→ **What you should do**:
Where in the records does the word "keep" appear? Copy each line that holds it.
——————————
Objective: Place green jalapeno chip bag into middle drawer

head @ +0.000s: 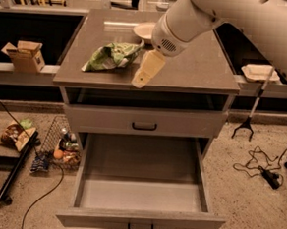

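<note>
The green jalapeno chip bag (pixel 110 56) lies crumpled on the left half of the grey cabinet top (pixel 200 71). My gripper (pixel 145 71), cream-coloured on a white arm, hangs low over the front of the top, just right of the bag and apart from it. It holds nothing that I can see. The middle drawer (pixel 141 185) is pulled wide open below, with a bare grey floor and a dark loop handle. The cream bowl (pixel 143 31) sits at the back, partly hidden by my arm.
The upper drawer front (pixel 144 120) is closed. A cardboard box (pixel 25 55) sits on a ledge to the left. A wire basket (pixel 61 147) and a black pole (pixel 14 169) lie on the floor at left. A white tray (pixel 259 72), a grabber tool (pixel 252 114) and cables (pixel 263 166) are at right.
</note>
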### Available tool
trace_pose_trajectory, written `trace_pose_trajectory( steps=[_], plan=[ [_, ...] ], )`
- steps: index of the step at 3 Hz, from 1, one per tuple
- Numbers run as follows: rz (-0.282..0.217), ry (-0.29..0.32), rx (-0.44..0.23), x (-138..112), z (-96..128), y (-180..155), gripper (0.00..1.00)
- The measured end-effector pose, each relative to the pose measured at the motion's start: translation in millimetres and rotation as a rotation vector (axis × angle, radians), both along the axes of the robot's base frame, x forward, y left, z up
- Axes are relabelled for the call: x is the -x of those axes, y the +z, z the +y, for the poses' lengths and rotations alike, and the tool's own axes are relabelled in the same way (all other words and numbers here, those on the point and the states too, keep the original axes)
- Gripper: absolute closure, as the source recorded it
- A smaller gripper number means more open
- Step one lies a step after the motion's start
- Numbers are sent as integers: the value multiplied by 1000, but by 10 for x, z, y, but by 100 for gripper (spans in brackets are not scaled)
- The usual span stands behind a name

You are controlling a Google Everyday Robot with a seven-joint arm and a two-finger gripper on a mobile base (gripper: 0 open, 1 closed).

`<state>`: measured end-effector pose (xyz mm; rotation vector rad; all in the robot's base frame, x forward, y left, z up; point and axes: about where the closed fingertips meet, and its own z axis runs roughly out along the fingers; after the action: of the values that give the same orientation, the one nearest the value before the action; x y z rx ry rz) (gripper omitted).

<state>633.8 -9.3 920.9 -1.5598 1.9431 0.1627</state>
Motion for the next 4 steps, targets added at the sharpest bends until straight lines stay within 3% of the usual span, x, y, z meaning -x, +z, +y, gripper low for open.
trace_pose_trajectory(
  steps=[2,4],
  plan=[
    [-97,19,-29,-532,716,-64,0],
    [-81,-29,8,-915,1090,-363,0]
  ],
)
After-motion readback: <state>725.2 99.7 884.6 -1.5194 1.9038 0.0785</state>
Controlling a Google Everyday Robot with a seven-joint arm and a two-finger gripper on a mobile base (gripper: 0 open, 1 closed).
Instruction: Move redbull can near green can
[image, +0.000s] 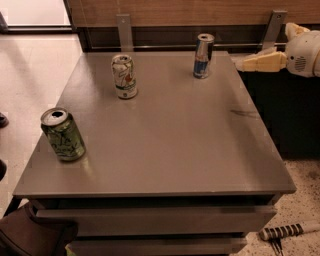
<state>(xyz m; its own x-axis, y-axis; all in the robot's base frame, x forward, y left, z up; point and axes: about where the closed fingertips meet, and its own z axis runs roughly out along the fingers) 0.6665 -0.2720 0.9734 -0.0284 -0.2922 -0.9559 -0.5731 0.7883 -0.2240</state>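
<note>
The redbull can (202, 56), slim, blue and silver, stands upright at the far right of the grey table (190, 145). The green can (63, 134), with a pale scribbled pattern, stands upright near the table's front left edge. My gripper (248, 63), cream-coloured on a white arm (305, 52), reaches in from the right at the far right edge of the table. It is a short way to the right of the redbull can, at about its height, and apart from it. It holds nothing.
A white can with green and red marks (124, 76) stands upright at the far left-middle of the table. A wooden wall with metal brackets (123, 29) runs behind the table. A striped-handled tool (287, 231) lies on the floor at the front right.
</note>
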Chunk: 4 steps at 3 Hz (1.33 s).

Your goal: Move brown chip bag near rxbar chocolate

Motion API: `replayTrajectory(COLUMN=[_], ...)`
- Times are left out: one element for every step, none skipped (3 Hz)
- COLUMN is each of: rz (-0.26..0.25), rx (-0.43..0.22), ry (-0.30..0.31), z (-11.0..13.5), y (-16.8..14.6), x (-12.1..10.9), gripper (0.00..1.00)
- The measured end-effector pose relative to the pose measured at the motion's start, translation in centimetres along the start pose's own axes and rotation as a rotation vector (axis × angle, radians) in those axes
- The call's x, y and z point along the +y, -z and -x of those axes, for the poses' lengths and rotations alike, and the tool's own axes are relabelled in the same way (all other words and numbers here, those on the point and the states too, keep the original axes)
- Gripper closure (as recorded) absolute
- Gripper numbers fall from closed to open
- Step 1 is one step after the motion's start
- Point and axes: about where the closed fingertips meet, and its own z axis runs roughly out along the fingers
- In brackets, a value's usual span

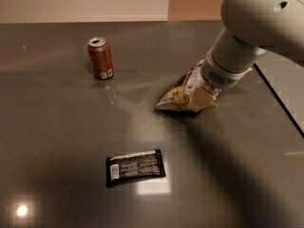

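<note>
Three items sit on a dark glossy table (57, 127). Right of centre lies the brown chip bag (175, 95), with the gripper (202, 95) down on its right end; whether it is clamped on the bag cannot be told. The rxbar chocolate (135, 167) lies flat, well apart, towards the front. A red soda can (100, 58) stands upright at back left.

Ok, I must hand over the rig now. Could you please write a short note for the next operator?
Gripper: down at the right end of the brown chip bag; whether it holds the bag cannot be told.
Bag: on the table, right of centre, apart from the rxbar chocolate lying nearer the front.
Done: gripper is at the bag.
Left: bring the bag beside the bar, release.
</note>
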Motion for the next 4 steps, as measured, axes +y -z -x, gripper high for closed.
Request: replayTrajectory(rz=[0.020,0.063,0.136,0.218], rx=[0.000,-0.032,-0.080,-0.126], ry=[-0.010,0.011,0.071,0.145], z=[0.1,0.7,1.1,0.9], y=[-0.1,1.1,2.8,4.5], x=[-0.2,0.4,2.5,5.3], gripper=[0.64,0.88,1.00,1.00])
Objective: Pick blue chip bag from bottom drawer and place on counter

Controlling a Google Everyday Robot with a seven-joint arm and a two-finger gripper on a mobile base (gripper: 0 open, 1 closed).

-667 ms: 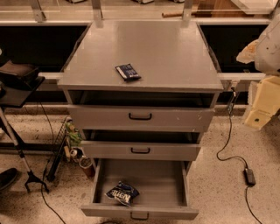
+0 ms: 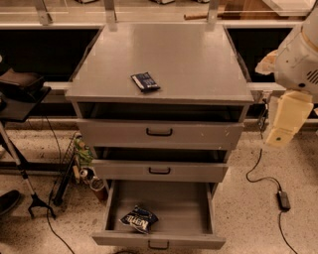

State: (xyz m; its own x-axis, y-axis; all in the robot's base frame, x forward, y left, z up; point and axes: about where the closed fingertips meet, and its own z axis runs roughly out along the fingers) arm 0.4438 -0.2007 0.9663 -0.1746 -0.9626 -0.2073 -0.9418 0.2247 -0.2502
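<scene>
While the bottom drawer (image 2: 201, 213) is standing pulled well out at the near edge of the scene, the blue chip bag (image 2: 139, 219) is lying inside it, on the drawer floor toward the near left corner, crumpled and showing white lettering. A small black handle (image 2: 158, 245) is sitting on the drawer's front.

On the speckled floor to the right, a black cable with an adapter block (image 2: 283, 199) is trailing away from the cabinet. To the left, the black legs of a stand (image 2: 31, 201) are resting on the floor, and some small clutter (image 2: 87, 168) is sitting just beside the cabinet's left side.

Above the bottom drawer, the middle drawer (image 2: 159, 170) and then the top drawer (image 2: 159, 132) are each sticking out a little, with a dark gap showing over each front.

At the right edge, the gripper (image 2: 282, 124) is hanging on the cream-coloured arm, beside the cabinet's right side at about the height of the top drawer, well apart from the bag and higher than it. Whether it is apart or together cannot be told from this view.

Farther back, the counter (image 2: 189, 54) is spreading out as a broad grey surface, and a small flat dark blue packet (image 2: 145, 81) is lying on it near the front edge, slightly left of centre. Beyond the counter, metal posts (image 2: 110, 10) are rising along the far edge.
</scene>
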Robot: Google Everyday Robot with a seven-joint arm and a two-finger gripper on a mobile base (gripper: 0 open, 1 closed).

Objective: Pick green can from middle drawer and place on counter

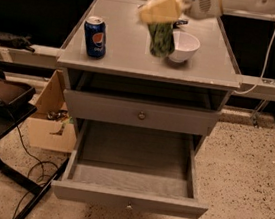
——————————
→ **Answer space**:
- Axes are relabelled for the call: x is the -x of those axes, y the +z, z the +y, for the poses' lengths and rotations alike, and the tool's own axes are relabelled in the same way (all other words and numbers here, those on the point and the states too, keep the original axes)
- The call's x, y and z point along the +y, -z and -x of those axes, for the poses' lengths and rotations alike, and the tool's own axes are relabelled in the same way (all other words and numbers here, those on the point and the states too, keep the original axes)

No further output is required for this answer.